Luke Ronchi was dismissed by the first ball of the T20I against Bangladesh at the Bay Oval. Has this happened often? asked Liam Whiteman from New Zealand
Luke Ronchi's first-ball dismissal at Mount Maunganui recently was the 15th instance of this in T20Is: Ireland's William Porterfield has suffered the fate three times. There have also been 15 occasions when a batsman has been dismissed by the first ball of the second innings of a T20I - poor old Porterfield is on here twice too.

Which Test cricketer was nicknamed the "Marlborough Meteor"? asked Gary Vincent from England
This was not, as you might first think, a product of the English public school Marlborough College.

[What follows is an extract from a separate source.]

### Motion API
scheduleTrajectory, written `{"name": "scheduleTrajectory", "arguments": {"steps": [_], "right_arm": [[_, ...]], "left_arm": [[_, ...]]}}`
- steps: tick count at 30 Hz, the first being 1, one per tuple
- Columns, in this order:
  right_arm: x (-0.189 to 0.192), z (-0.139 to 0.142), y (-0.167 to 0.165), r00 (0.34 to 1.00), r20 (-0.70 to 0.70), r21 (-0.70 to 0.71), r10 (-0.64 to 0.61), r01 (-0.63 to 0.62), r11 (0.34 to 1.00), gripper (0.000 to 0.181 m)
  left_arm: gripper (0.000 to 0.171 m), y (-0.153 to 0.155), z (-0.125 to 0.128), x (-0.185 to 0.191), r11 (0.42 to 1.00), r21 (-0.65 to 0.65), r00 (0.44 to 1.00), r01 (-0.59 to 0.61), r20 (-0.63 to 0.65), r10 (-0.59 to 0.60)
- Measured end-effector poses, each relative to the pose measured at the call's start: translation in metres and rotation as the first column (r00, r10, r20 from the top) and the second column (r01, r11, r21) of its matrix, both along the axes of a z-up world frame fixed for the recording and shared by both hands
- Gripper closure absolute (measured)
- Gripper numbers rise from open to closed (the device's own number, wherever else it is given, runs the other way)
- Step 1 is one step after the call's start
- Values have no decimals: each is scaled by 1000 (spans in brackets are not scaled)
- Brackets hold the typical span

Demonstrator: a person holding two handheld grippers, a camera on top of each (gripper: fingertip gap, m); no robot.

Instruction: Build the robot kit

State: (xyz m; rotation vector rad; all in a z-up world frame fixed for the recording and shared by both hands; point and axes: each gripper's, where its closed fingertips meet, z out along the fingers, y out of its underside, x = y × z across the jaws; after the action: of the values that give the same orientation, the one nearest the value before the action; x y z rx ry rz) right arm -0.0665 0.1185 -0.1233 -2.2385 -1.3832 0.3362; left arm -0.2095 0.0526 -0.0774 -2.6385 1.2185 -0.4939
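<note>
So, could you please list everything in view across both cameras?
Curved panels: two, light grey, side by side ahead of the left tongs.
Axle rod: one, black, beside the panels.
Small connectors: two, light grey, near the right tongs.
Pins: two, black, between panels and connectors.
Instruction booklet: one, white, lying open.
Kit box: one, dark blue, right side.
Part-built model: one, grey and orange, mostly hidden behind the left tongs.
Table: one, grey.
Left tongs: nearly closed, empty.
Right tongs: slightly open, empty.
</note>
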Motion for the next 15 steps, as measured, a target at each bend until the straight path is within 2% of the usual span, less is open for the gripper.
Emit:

It is actually a fast bowler who hailed from the very north of New Zealand's South Island: Gary Bartlett was born at Blenheim, the largest town of the Marlborough region, in 1941. He was a very rapid bowler, who took 24 wickets in ten Tests in the 1960s, with a best of 6 for 38 against India in Christchurch in 1967-68. John Reid, Bartlett's captain in his early Tests, wrote: "Gary was really quick, faster than Neil Adcock and at least as fast as Fred Trueman, though nowhere near as complete a bowler. He wasn't far off Frank Tyson's pace, and that's as quick as it gets." But Bartlett's career was plagued with controversy about the fairness of his delivery: in that Christchurch match, the Indian seamer Abid Ali was called for throwing after deliberately chucking one ball in protest about his action. Bartlett was remembered in a 2014 book, Meteor Over Marlborough. I think the name was originally coined in about 1940, when a meteorite crashed somewhere nearby on South Island.